INSTRUCTIONS TO FOLLOW: Character for character, transcribe the entries below, minus the images.

DATA RECORDS:
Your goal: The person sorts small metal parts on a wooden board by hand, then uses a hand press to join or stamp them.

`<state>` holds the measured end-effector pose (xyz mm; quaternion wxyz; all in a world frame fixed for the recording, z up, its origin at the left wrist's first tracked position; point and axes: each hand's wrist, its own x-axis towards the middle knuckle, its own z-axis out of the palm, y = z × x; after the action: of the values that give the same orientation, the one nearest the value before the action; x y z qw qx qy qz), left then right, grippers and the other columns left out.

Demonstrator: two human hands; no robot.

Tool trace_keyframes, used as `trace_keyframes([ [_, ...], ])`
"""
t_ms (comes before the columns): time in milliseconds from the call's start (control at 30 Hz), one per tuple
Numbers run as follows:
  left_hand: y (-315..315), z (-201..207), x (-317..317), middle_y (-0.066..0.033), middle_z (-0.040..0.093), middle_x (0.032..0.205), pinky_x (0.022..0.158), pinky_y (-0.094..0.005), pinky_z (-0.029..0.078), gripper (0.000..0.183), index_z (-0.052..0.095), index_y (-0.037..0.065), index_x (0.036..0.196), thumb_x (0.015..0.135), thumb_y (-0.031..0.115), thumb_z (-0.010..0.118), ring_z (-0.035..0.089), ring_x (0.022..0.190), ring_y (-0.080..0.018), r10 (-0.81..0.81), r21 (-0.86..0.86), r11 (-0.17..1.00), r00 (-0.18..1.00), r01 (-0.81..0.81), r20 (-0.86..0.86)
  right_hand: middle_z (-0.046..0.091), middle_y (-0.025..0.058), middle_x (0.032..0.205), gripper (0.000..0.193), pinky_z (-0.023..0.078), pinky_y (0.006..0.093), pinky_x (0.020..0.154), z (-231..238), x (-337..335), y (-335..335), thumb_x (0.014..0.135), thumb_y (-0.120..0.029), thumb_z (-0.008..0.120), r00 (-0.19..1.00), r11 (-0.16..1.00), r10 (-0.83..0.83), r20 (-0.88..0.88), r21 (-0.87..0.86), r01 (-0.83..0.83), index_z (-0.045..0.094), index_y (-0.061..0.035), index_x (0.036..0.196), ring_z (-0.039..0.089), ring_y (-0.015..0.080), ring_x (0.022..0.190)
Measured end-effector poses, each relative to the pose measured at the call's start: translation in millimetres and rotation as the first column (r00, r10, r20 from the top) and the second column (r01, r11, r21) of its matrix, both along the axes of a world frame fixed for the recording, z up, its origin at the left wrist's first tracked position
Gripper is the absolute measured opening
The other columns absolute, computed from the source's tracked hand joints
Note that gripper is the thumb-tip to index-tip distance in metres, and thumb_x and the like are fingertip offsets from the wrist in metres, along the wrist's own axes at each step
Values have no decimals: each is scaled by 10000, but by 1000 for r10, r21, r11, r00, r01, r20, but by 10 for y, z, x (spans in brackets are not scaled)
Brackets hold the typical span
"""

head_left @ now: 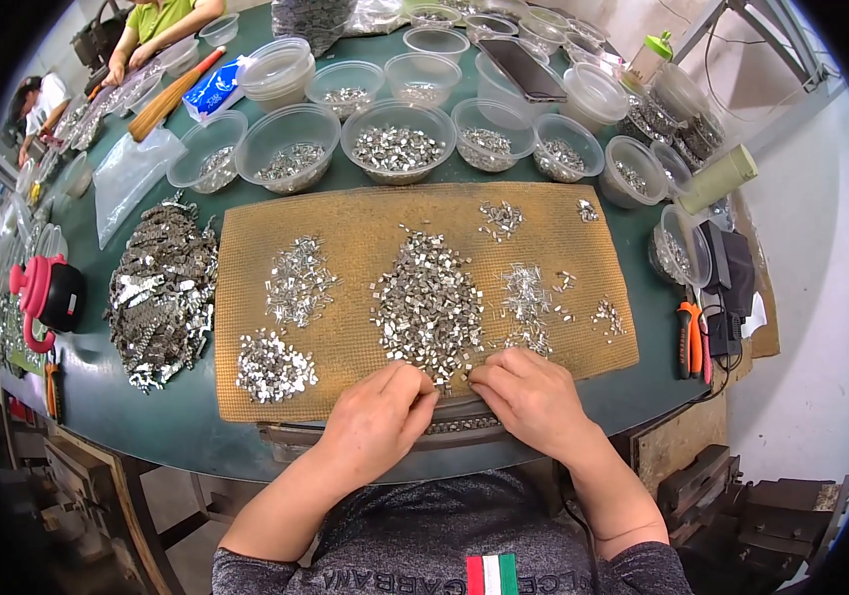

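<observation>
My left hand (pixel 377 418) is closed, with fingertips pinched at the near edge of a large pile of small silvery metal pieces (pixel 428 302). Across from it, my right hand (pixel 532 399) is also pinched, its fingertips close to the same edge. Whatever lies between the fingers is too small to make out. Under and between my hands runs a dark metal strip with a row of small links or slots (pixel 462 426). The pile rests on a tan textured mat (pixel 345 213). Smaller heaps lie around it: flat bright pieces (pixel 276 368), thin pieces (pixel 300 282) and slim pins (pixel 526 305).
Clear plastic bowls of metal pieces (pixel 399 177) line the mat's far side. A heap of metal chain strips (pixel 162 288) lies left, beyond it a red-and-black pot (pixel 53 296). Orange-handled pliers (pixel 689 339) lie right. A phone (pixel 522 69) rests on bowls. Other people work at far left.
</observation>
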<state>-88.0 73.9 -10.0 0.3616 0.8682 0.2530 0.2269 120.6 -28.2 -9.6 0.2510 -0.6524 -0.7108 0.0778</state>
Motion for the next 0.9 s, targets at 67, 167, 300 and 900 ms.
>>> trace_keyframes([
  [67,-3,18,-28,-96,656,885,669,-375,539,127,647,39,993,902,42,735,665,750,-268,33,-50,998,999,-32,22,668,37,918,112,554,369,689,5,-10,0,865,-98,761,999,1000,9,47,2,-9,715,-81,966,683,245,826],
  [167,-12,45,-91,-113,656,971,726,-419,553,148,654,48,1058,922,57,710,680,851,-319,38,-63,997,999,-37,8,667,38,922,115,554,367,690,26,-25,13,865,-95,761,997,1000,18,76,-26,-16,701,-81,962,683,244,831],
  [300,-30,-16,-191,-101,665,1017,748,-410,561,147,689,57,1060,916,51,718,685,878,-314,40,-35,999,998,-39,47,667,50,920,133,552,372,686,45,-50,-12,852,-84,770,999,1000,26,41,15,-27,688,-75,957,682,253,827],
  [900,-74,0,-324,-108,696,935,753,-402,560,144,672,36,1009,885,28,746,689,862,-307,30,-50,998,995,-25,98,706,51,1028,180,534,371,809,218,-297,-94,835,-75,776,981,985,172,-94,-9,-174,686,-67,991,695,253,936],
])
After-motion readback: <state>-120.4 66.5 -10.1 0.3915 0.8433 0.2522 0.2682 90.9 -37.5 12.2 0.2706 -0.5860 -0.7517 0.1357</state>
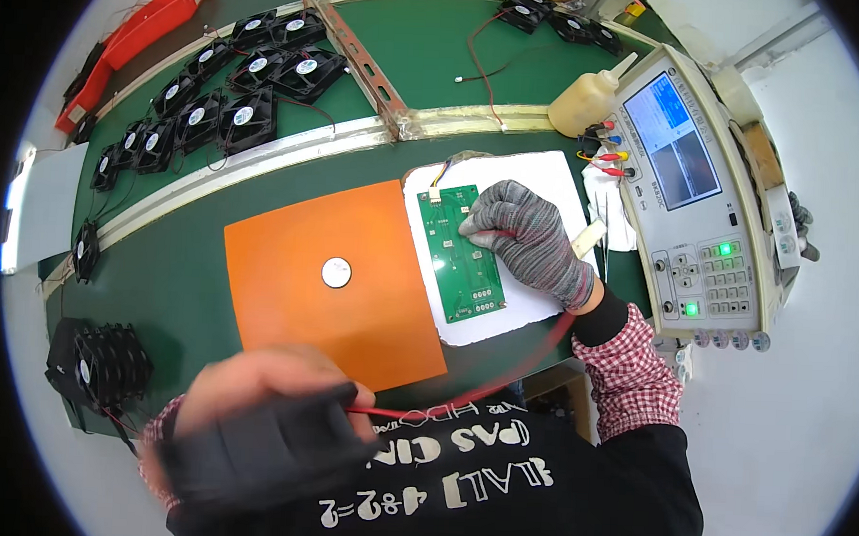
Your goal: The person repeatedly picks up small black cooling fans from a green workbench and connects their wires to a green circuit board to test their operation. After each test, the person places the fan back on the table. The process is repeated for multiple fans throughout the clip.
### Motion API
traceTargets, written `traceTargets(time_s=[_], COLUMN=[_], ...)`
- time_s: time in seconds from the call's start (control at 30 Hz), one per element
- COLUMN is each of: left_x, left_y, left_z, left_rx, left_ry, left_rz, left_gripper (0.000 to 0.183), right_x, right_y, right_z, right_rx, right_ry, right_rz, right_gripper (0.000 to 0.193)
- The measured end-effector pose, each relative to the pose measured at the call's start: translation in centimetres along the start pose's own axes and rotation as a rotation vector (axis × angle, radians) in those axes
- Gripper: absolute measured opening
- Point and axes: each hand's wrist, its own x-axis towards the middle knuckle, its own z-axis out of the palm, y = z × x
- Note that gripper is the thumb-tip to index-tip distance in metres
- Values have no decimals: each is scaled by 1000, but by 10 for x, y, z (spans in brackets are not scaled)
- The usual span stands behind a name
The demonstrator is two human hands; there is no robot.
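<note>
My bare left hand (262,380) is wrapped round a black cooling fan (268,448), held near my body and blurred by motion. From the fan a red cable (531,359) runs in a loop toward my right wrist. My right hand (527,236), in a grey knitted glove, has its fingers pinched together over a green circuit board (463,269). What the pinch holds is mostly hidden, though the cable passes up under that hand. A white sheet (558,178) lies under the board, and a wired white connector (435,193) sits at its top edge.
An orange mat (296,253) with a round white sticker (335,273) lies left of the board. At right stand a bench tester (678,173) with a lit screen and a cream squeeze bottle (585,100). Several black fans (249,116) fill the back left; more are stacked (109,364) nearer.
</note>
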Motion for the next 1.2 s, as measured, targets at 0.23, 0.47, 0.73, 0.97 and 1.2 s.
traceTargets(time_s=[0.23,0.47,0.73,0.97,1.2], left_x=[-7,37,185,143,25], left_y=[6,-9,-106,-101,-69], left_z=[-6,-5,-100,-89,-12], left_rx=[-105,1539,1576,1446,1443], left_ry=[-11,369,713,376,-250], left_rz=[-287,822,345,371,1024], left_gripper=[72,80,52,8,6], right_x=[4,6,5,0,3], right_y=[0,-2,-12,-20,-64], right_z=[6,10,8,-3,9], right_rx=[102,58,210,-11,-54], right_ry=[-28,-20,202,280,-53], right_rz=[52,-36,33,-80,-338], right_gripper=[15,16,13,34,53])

RESULT FOR THIS TASK:
Your goal: The person sorts small metal parts on a wooden board by hand, then uses a hand press to join or stamp them.

`<state>` holds the measured end-effector pose (xyz mm; quaternion wxyz; all in a world frame fixed for the recording, z up, its origin at the left wrist's first tracked position; point and axes: each hand's wrist, its own x-axis towards the middle knuckle, its own z-axis out of the palm, y = z × x; after the action: of the values that give the same orientation, the one nearest the value before the action; x y z qw qx qy qz), left then right, grippers and the other columns left out.

Demonstrator: two human hands; no robot.

Tool trace_keyframes, used as `trace_keyframes([ [_, ...], ])`
"""
t_ms (comes before the columns): time in milliseconds from the call's start (control at 30 Hz), one per tuple
Numbers run as follows:
  left_hand: y (-315..315), z (-201..207), x (-317..317), middle_y (-0.066..0.033), middle_z (-0.040..0.093), middle_x (0.032..0.205), pinky_x (0.022..0.158), pinky_y (-0.094..0.005), pinky_z (-0.029..0.078), gripper (0.000..0.183), index_z (-0.052..0.095), index_y (-0.037..0.065), index_x (0.036..0.196), thumb_x (0.015..0.135), thumb_y (-0.031..0.115), thumb_z (-0.010..0.118), ring_z (-0.035..0.089), ring_x (0.022..0.190), ring_y (-0.080..0.018), r10 (-0.81..0.81), r21 (-0.86..0.86), r11 (-0.17..1.00), r00 (-0.18..1.00), r01 (-0.81..0.81), r20 (-0.86..0.86)
  right_hand: middle_z (-0.046..0.091), middle_y (-0.025..0.058), middle_x (0.032..0.205), gripper (0.000..0.193), pinky_z (-0.023..0.078), pinky_y (0.006..0.093), pinky_x (0.020..0.154), z (-231..238), x (-337..335), y (-335..335), thumb_x (0.014..0.135), thumb_y (-0.120..0.029), thumb_z (-0.008..0.120), r00 (-0.19..1.00), r11 (-0.16..1.00), r10 (-0.83..0.83), r20 (-0.88..0.88), r21 (-0.87..0.86), r01 (-0.83..0.83), index_z (-0.045..0.094), index_y (-0.061..0.035), index_x (0.036..0.196), ring_z (-0.039..0.089), ring_y (-0.015..0.080), ring_x (0.022..0.190)
Measured end-effector poses, each relative to the pose measured at the call's start: translation in millimetres and rotation as the first column (r00, r10, r20 from the top) and the second column (r01, r11, r21) of its matrix, both along the axes of a world frame fixed for the recording, z up, its origin at the left wrist's first tracked position
Gripper is the absolute measured opening
The other columns absolute, computed from the source's tracked hand joints
Note that gripper is the thumb-tip to index-tip distance in metres, and thumb_x and the like are fingertip offsets from the wrist in metres, along the wrist's own axes at each step
Values have no decimals: each is scaled by 10000, but by 1000 for r10, r21, r11, r00, r01, r20, but by 10 for y, z, x (spans in brackets are not scaled)
Brackets hold the typical span
"""

head_left @ now: 

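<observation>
My left hand (pixel 377 418) is closed, with fingertips pinched at the near edge of a large pile of small silvery metal pieces (pixel 428 302). Across from it, my right hand (pixel 532 399) is also pinched, its fingertips close to the same edge. Whatever lies between the fingers is too small to make out. Under and between my hands runs a dark metal strip with a row of small links or slots (pixel 462 426). The pile rests on a tan textured mat (pixel 345 213). Smaller heaps lie around it: flat bright pieces (pixel 276 368), thin pieces (pixel 300 282) and slim pins (pixel 526 305).
Clear plastic bowls of metal pieces (pixel 399 177) line the mat's far side. A heap of metal chain strips (pixel 162 288) lies left, beyond it a red-and-black pot (pixel 53 296). Orange-handled pliers (pixel 689 339) lie right. A phone (pixel 522 69) rests on bowls. Other people work at far left.
</observation>
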<state>-88.0 73.9 -10.0 0.3616 0.8682 0.2530 0.2269 120.6 -28.2 -9.6 0.2510 -0.6524 -0.7108 0.0778</state>
Motion for the next 0.9 s, targets at 67, 167, 300 and 900 ms.
>>> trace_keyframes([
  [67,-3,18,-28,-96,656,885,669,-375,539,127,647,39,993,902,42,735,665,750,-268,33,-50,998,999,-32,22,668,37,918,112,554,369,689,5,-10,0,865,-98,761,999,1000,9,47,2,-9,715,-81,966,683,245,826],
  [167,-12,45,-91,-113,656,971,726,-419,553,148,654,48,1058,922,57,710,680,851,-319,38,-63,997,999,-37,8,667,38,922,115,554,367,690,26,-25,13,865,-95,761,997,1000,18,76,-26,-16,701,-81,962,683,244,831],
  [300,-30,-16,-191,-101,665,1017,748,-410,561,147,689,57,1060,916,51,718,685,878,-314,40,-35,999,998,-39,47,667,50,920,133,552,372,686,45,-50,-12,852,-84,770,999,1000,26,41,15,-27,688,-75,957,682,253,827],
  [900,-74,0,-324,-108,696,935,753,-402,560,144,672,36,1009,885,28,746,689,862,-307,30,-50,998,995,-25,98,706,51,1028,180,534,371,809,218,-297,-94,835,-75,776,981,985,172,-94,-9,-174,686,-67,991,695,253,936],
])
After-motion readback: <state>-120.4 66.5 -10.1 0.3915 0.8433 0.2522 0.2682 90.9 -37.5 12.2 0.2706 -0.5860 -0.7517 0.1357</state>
Your goal: The person repeatedly picks up small black cooling fans from a green workbench and connects their wires to a green circuit board to test their operation. After each test, the person places the fan back on the table. The process is repeated for multiple fans throughout the clip.
### Motion API
traceTargets, written `traceTargets(time_s=[_], COLUMN=[_], ...)`
- time_s: time in seconds from the call's start (control at 30 Hz), one per element
- COLUMN is each of: left_x, left_y, left_z, left_rx, left_ry, left_rz, left_gripper (0.000 to 0.183), right_x, right_y, right_z, right_rx, right_ry, right_rz, right_gripper (0.000 to 0.193)
- The measured end-effector pose, each relative to the pose measured at the call's start: translation in centimetres along the start pose's own axes and rotation as a rotation vector (axis × angle, radians) in those axes
- Gripper: absolute measured opening
- Point and axes: each hand's wrist, its own x-axis towards the middle knuckle, its own z-axis out of the palm, y = z × x
- Note that gripper is the thumb-tip to index-tip distance in metres
- Values have no decimals: each is scaled by 1000, but by 10 for x, y, z (spans in brackets are not scaled)
- The usual span stands behind a name
The demonstrator is two human hands; there is no robot.
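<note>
My bare left hand (262,380) is wrapped round a black cooling fan (268,448), held near my body and blurred by motion. From the fan a red cable (531,359) runs in a loop toward my right wrist. My right hand (527,236), in a grey knitted glove, has its fingers pinched together over a green circuit board (463,269). What the pinch holds is mostly hidden, though the cable passes up under that hand. A white sheet (558,178) lies under the board, and a wired white connector (435,193) sits at its top edge.
An orange mat (296,253) with a round white sticker (335,273) lies left of the board. At right stand a bench tester (678,173) with a lit screen and a cream squeeze bottle (585,100). Several black fans (249,116) fill the back left; more are stacked (109,364) nearer.
</note>
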Motion for the next 1.2 s, as measured, targets at 0.23, 0.47, 0.73, 0.97 and 1.2 s.
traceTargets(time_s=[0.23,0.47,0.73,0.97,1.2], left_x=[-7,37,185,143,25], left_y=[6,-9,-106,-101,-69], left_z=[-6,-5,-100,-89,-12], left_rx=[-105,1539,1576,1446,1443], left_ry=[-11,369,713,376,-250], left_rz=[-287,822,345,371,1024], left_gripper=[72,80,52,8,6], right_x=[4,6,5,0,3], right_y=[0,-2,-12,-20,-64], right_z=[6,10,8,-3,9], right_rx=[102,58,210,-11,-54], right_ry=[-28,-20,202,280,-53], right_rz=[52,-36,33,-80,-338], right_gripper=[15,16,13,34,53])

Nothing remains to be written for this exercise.